Loosely conceptual, “let’s try something different” albums like Autoamerican are the reason best-ofs exist. Eat To The Beat sounded like a lot of things, but an encroaching rut wasn’t one of them, so the band’s decision to push their natural eclecticism to more absurd lengths speaks to an excess of restlessness that tries to do on one LP what The Clash’s Sandinista! — released one month later — let sprawl more ambitiously (and successfully) over three. Like their increasingly NYC-obsessed cohorts from across the pond, Blondie pulled off a memorable hip-hop pastiche in “Rapture,” even if Debbie’s rambling flow and man-from-Mars silliness makes “Magnificent Seven” mic controller Joe Strummer sound like Rakim in comparison. “The Tide Is High,” another gem from their lineage of left-field covers, turned a Paragons rocksteady classic into a faithful yet distinctly unique homage, and proved to be the last time until the ’90s that the UK charts agreed with their desire to be somebody’s #1. (“Rapture” did top the Billboard Hot 100 the following year, making it the first rap track — or at least first with rap verses — to hit #1, and the last until “Ice Ice Baby” in 1990.)
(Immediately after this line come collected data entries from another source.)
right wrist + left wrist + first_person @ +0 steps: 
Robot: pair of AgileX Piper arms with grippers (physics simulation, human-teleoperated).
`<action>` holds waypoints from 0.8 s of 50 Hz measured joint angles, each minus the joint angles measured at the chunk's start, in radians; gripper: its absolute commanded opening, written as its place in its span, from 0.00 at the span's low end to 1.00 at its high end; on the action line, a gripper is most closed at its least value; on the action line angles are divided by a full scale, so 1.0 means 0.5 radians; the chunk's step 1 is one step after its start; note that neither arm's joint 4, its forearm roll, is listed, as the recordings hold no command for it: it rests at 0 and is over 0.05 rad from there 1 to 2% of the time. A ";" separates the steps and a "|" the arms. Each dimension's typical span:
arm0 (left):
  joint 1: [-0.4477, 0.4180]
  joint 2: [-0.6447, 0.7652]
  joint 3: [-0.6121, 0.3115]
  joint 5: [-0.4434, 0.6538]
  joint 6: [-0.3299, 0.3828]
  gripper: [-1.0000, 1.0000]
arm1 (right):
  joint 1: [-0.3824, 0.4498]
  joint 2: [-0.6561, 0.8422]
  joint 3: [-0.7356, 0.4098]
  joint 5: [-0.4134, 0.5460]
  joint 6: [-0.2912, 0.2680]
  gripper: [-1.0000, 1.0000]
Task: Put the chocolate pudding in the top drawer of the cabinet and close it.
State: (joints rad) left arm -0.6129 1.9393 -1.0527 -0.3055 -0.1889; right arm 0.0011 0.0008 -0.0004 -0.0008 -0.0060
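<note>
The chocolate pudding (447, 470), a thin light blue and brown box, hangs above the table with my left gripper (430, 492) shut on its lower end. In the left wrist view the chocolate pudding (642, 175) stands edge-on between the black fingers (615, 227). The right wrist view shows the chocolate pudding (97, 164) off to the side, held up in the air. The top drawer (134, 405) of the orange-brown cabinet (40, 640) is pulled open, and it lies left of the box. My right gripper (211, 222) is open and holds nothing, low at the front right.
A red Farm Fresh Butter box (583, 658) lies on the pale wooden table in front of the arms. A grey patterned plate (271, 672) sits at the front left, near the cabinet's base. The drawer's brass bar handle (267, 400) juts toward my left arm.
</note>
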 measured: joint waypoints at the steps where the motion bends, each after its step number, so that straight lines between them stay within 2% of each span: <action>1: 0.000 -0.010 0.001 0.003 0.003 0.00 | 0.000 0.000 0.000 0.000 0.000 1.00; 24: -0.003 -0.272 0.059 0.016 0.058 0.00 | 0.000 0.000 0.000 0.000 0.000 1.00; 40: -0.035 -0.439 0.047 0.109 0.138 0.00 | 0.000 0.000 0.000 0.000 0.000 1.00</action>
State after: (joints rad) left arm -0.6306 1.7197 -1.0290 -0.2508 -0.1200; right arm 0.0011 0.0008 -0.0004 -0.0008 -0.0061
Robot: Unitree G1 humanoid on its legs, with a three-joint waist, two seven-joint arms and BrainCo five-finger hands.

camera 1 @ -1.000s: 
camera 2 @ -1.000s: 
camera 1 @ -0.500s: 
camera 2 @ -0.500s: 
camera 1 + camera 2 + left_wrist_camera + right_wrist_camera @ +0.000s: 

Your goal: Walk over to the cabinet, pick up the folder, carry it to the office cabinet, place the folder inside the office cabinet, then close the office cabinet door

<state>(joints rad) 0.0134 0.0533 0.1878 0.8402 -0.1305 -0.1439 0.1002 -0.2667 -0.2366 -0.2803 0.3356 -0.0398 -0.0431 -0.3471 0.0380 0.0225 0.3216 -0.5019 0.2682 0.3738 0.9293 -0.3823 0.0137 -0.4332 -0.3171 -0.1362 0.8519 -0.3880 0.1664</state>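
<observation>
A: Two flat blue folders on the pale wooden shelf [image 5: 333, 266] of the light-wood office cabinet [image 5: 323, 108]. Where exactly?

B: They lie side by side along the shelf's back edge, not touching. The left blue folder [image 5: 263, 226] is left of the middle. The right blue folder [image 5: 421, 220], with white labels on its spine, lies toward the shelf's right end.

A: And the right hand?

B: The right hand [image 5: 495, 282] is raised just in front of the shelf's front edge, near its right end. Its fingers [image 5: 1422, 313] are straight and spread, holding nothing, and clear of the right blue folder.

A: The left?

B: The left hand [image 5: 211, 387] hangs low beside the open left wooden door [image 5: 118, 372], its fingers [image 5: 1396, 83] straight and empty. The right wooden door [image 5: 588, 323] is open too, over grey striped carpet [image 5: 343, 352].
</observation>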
But there’s no third single, and not just because American Gigolo theme “Call Me” proved to be a bigger smash than any candidate on Autoamerican. “Live It Up” is the closest the rest of the album gets to Blondie’s end-of-the-70s mixture of new wave grit and dancefloor glamour, but good luck selling America on an uptempo disco track in November 1980. Other side one cuts, like the hard-charging gallop of “Go Through It” and the jangly glimmer of “Angels On The Balcony,” feel like precedents for later, more famous and substantial ideas from Adam & the Ants and the Go-go’s, respectively. But Blondie strayed far out of their element for a good chunk of the record, and not just because producer Mike Chapman shanghaied them out to Los Angeles to record the thing. The dramatic pomp of orchestral instrumental opener (!) “Europa” and the billowy lightheadedness of Camelot ballad “Follow Me” prove to be the wrong kind of Hollywood for a band whose lead singer fared better working with David Cronenberg and John Waters. And the processed torch songs (“Here’s Looking At You”; “Faces”) probably would’ve worked better if they at least had a bit of Tom Waits gloom casting a smoky pallor overhead — or at least what we got from the Jazz Passengers 17 years later. In a better world, this album would’ve been an overambitious detour — in this one, it was the beginning of the end, at least for a long time.